Be sure to get a second opinion, meet with several former patients, and take a close look at the photographs in the waiting room. "In the before and after pictures, make sure the way the hair is combed, the lighting, and the angle are all the same," says Dr. Brandy.
- Stress leads to permanent hair loss. More hairs are temporarily shed during stressful situations. When the stress is relieved, hair should grow normally.
- Baldness is inherited from your mother's side. You can inherit the gene from either side of the family because it's carried on the "X" chromosome which both men and women carry.
- People who wear hats every day will go bald. A tight hat can damage the hair shaft where it rubs, but the hair follicle should still be healthy. Any hair loss is usually temporary.
- Certain vitamins and minerals can stimulate hair growth. Despite the claims, antioxidant and other vitamin supplements won't promote hair growth unless there's a deficiency.
- Frequent shampooing can make your hair fall out. Shampoo makes hair look fuller by removing residues.

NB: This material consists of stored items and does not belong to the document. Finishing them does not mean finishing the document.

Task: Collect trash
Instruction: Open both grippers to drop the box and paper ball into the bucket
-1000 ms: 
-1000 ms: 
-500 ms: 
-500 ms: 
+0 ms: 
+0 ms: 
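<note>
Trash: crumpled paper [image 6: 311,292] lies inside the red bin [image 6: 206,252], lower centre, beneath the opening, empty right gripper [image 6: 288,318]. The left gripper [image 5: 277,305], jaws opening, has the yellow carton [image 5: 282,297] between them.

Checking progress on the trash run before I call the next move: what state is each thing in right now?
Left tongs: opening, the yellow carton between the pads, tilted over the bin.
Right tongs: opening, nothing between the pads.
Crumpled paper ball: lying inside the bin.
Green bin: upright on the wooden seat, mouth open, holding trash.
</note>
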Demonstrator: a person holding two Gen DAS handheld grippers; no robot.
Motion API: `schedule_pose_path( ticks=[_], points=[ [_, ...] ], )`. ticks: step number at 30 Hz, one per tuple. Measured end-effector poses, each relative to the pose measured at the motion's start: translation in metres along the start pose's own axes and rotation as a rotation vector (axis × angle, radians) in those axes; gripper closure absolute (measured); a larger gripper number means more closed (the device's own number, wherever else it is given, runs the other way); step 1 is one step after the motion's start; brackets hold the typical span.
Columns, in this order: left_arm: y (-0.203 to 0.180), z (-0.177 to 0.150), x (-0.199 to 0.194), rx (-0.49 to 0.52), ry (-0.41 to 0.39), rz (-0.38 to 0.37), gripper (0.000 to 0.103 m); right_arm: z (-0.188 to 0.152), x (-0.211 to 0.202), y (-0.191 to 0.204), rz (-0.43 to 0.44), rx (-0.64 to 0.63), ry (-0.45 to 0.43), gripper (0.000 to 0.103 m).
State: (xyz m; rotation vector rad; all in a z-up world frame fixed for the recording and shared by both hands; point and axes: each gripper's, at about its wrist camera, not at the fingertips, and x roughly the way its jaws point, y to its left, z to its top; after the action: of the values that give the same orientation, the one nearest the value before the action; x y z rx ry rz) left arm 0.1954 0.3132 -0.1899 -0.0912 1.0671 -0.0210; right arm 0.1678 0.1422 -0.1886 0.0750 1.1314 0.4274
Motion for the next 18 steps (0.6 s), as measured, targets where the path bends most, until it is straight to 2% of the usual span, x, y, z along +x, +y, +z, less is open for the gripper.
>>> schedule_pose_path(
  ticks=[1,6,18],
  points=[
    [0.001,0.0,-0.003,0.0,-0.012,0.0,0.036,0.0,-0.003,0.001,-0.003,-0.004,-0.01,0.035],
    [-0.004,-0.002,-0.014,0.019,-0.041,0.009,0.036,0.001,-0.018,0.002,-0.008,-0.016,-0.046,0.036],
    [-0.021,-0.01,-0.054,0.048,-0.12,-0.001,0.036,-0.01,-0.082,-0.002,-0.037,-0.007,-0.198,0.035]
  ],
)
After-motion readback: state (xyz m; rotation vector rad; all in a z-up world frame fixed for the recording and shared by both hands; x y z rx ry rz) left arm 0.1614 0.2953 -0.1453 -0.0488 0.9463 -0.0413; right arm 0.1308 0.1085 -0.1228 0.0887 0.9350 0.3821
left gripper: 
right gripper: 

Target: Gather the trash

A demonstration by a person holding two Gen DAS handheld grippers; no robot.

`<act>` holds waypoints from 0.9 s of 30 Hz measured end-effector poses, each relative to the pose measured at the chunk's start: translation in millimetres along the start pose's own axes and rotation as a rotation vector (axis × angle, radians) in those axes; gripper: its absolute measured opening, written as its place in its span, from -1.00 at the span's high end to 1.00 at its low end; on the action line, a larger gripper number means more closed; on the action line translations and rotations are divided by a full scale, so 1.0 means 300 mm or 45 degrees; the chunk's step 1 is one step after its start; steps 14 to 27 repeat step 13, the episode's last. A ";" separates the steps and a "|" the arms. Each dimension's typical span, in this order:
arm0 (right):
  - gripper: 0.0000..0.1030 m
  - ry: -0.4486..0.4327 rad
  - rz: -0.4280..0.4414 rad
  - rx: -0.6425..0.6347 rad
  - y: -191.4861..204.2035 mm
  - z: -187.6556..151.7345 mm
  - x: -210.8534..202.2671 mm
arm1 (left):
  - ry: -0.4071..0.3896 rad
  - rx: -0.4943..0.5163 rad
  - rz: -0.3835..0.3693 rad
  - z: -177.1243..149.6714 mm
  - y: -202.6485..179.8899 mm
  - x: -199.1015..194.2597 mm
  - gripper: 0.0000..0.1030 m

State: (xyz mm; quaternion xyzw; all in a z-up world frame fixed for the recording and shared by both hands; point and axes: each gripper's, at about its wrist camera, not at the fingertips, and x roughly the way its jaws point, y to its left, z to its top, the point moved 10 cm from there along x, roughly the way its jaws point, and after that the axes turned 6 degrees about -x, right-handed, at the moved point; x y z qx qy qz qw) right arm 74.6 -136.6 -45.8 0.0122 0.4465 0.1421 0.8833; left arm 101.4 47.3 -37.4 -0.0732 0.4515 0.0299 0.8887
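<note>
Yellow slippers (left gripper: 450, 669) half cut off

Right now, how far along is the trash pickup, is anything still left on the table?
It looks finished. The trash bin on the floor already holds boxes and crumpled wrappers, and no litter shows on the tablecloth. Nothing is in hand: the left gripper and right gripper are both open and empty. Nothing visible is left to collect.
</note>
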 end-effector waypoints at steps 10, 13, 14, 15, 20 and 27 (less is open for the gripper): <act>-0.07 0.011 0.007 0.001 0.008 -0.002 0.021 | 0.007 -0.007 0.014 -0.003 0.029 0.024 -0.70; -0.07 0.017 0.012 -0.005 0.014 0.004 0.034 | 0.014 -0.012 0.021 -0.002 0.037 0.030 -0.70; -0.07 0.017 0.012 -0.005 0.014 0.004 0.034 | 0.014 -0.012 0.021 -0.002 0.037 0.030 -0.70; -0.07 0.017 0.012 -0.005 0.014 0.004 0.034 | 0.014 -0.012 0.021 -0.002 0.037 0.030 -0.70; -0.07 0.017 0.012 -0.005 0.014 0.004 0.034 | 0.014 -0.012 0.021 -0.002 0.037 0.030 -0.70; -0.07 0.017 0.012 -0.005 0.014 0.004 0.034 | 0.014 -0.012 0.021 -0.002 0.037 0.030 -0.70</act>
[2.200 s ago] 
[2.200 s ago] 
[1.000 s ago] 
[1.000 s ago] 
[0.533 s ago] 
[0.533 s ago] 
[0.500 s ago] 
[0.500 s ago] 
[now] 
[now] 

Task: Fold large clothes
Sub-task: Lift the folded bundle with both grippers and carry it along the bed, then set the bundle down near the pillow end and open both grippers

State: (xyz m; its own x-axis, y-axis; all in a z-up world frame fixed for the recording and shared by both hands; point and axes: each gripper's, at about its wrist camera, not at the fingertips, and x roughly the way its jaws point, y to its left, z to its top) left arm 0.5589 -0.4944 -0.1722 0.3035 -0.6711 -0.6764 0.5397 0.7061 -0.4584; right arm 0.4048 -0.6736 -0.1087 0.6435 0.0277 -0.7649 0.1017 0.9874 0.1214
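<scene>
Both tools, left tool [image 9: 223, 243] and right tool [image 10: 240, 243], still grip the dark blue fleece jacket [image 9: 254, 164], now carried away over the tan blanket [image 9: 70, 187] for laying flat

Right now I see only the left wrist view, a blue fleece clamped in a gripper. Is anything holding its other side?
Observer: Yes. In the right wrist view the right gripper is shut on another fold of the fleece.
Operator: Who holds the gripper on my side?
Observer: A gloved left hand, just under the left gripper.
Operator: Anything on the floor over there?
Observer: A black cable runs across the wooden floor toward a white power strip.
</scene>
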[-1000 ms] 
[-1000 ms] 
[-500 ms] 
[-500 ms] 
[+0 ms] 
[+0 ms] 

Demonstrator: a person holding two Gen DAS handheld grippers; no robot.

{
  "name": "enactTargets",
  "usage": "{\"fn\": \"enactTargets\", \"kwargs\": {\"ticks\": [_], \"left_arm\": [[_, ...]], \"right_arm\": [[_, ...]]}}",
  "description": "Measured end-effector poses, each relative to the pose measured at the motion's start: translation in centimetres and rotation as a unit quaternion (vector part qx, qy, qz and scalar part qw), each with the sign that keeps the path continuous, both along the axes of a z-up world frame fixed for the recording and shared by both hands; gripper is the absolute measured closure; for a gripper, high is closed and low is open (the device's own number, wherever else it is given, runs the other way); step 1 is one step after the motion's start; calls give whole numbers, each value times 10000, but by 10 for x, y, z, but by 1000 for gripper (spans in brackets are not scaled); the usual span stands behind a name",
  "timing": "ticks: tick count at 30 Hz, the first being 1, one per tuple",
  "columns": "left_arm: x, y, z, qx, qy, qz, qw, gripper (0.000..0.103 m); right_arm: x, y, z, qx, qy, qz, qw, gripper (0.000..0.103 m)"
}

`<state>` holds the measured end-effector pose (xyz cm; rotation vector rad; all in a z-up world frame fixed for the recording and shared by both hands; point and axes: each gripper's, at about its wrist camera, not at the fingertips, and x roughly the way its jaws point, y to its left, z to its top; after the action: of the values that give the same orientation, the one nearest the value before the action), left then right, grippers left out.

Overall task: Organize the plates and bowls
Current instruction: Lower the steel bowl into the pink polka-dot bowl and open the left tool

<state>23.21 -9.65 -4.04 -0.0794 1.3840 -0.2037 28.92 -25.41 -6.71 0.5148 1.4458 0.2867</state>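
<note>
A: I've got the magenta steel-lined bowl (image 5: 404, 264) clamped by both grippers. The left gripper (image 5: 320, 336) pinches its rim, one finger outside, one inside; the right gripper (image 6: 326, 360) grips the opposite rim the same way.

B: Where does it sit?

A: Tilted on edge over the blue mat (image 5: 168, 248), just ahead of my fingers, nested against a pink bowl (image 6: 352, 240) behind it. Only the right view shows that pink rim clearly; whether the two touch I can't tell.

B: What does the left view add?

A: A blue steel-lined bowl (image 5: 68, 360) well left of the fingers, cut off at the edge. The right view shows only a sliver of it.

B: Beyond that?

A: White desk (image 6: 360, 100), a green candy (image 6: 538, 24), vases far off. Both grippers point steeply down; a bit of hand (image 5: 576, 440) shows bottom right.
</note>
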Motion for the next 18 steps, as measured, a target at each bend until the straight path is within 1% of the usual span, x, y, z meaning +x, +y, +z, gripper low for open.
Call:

- Coloring your hair can make it fall out. Strong chemicals, whether from dyes or a permanent, could weaken your hair, but any loss is temporary unless the hair follicle becomes damaged. Despite claims, exotic cosmetic lotions, herbal potions, and special shampoos don't release trapped hairs or promote hair growth. But shampoo, hair dye, or mousse may make your hair appear fuller.
- If you shave your head, hair grows back thicker. Hair grows below the skin surface. So shaving will not improve hair growth.